I heard about that yesterday. That was mighty bad.


----------



## Doyle (May 21, 2008)

Some idiots with more money than brains think that just because they have a 200 hp bass boat that does 70 mph they have to run that fast all the time. 

The only way that boat would have pushed that far into the tree was if they were traveling WAY too fast.   The Bainbridge paper said that the canal is only about 20yds wide at that point.


----------



## Corey (May 21, 2008)

Everyone keep that in mind this weekend, even though you are a 
safe boater does not mean the next guy is.


----------



## d_white (May 21, 2008)

Son,
Is that the canal just past the carp gate?  Our dock is less that 1/4 mile away from there.  If you go fast through those canals you won't seen somebody coming around that corner there til it's too late.  I hope everybody is okay.


----------



## jettman96 (May 21, 2008)

I believe it.  I had a guy come by us within twenty feet in a canal about 20 yds wide going wide open.


----------



## d_white (May 21, 2008)

nvm...one boat accident

http://www.thepostsearchlight.com/s...9705918&BRD=2068&PAG=461&dept_id=387472&rfi=6


----------



## Son (May 21, 2008)

*Lake Seminole*

Yep, it's just past the fish barrier at Hickory Pond, the boat is still in the tree.
I had one close call last year from a boat not watching what it was doing. Big boat, so I went aground by his wash. I was sitting still.
Just a couple weeks ago, I had pulled to an idle in that same canal as I was meeting another boat. He didn't slow a bit. Guess he though he had the right of way because his boat was bigger. Motor was bigger. 
My little 17 footer with a 40 can't do much more than 25 mph, but usually i throttle down a bit so it runs smooth. Always give to the other fellow, shucks it's just courtesy.
The majority I meet on the lake are considerate. Just last week, saw two fellows running past my dock, each had a beer in his hand. Glad I wasn't meeting this guy in the canal, and yes, it's narrow and shallow.


----------



## Judge (May 21, 2008)

*Dude, Not a Bass Boat*



Doyle said:


> Some idiots with more money than brains think that just because they have a 200 hp bass boat that does 70 mph they have to run that fast all the time.
> 
> The only way that boat would have pushed that far into the tree was if they were traveling WAY too fast.   The Bainbridge paper said that the canal is only about 20yds wide at that point.
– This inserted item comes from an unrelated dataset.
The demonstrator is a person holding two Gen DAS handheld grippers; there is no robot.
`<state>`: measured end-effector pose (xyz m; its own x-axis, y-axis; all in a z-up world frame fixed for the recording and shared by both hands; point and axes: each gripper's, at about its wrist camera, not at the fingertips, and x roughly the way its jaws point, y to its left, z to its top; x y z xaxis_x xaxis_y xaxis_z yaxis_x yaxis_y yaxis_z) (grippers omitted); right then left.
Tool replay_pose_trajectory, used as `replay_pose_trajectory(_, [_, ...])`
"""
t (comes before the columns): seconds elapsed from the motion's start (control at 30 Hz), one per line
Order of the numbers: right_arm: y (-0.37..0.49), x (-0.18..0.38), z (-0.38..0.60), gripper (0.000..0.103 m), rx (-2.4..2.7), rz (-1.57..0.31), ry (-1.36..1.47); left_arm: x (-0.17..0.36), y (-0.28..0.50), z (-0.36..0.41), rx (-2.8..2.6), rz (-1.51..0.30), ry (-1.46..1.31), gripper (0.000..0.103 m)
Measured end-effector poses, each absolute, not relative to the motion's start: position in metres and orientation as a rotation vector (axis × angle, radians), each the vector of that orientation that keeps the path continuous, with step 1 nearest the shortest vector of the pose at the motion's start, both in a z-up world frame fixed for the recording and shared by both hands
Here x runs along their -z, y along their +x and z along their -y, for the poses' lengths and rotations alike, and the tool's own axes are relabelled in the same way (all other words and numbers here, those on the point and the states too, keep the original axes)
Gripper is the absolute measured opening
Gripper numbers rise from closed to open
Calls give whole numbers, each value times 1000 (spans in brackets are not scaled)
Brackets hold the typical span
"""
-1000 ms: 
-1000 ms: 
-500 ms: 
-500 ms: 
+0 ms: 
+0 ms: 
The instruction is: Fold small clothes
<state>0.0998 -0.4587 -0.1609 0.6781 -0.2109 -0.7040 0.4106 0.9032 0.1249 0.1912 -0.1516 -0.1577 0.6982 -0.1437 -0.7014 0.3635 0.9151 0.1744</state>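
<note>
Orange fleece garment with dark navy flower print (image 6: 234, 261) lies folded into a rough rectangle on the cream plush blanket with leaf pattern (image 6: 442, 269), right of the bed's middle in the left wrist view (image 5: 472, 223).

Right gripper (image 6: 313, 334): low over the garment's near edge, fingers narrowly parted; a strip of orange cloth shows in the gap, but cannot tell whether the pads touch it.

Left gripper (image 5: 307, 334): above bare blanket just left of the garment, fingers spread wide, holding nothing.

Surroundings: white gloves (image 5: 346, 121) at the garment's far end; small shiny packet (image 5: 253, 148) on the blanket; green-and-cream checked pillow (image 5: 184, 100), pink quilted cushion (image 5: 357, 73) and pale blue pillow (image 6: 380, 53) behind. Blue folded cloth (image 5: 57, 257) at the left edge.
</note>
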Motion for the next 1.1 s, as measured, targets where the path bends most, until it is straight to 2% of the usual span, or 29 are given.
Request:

I believe if you look closely that is a "fish and ski," not a true Bass Boat.


----------



## Lawnmowerman (May 21, 2008)

*huh?*



Judge said:


> I believe if you look closely that is a "fish and ski," not a true Bass Boat.



Dude,,  NOT the point!  People were seriously injured because of some idiot. No matter what kind of boat, gotta watch out for the stupid, stupid folks. And to be drinking and driving,,, Well, I hope none of my Family meets them,,,


----------



## anglerEd (May 22, 2008)

Makes you wonder, were 5 people in that boat saying, "hey capitan, slow down", or were they all so toasted that everyone was feeling reckless. That boat looked like it must have been cookin when it left the lake and found itself in the trees. Unbelievable! My first thought was that it had to be at night, but the article mentioned nothing about low light conditions. It did mention Booze though. Be carefull out there this week and there after. I have been spending a good bit of time on the lake, and the knuckle heads are out there as strong as ever.


----------



## Cypress94 (May 22, 2008)

I'm not calling anybody out, but to tell DNR that they were only going 35-40 mph and struck grass?  That's boats not going to jump into the air like that at those speeds....


----------



## pbmang (May 22, 2008)

Doyle said:


> Some idiots with more money than brains think that just because they have a 200 hp bass boat that does 70 mph they have to run that fast all the time.





			
				From Article said:
			
		

> "Many local residents have feared for years that such an accident was eventually going to happen because they are no 'no wake zones'," Nicholson said. *"The boat was powered by a 200-horsepower motor and was probably capable of speeds over 70 mph."*



I would be suprised if that boat was capable of going more than 55 wide open.  A 200 really is not a big motor like a lot of guys make it out to be.  Plus, the boat is a fish and ski, and not a true bass boat, so that will cut its speed even more.  It is more than likely proped to have more low end torque (to pull skiers and such) at the expense of top end speed.  With the increased weight of the extra "stuff" that makes it a fish and ski, plus 6 people on board with all their "stuff," I bet that boat would have a REALLY tough time getting over 55, and it would probably take half a mile to get going that fast.



Lawnmowerman said:


> Dude,,  NOT the point!  People were seriously injured because of some idiot. No matter what kind of boat, gotta watch out for the stupid, stupid folks. And to be drinking and driving,,, Well, I hope none of my Family meets them,,,



Your right, it's not the direct point of the article, however people will use this to say push the ideas of speed limits on lakes and horsepower restrictions, ect.  It is a shame that this happened, but there is a big misconception about the performance capabilities of this boat, and that being the cause of the accident.  To me it looks like it was either a drunk or inexperienced boater, or both.  It has nothing to do with what the boat may be capable of doing. 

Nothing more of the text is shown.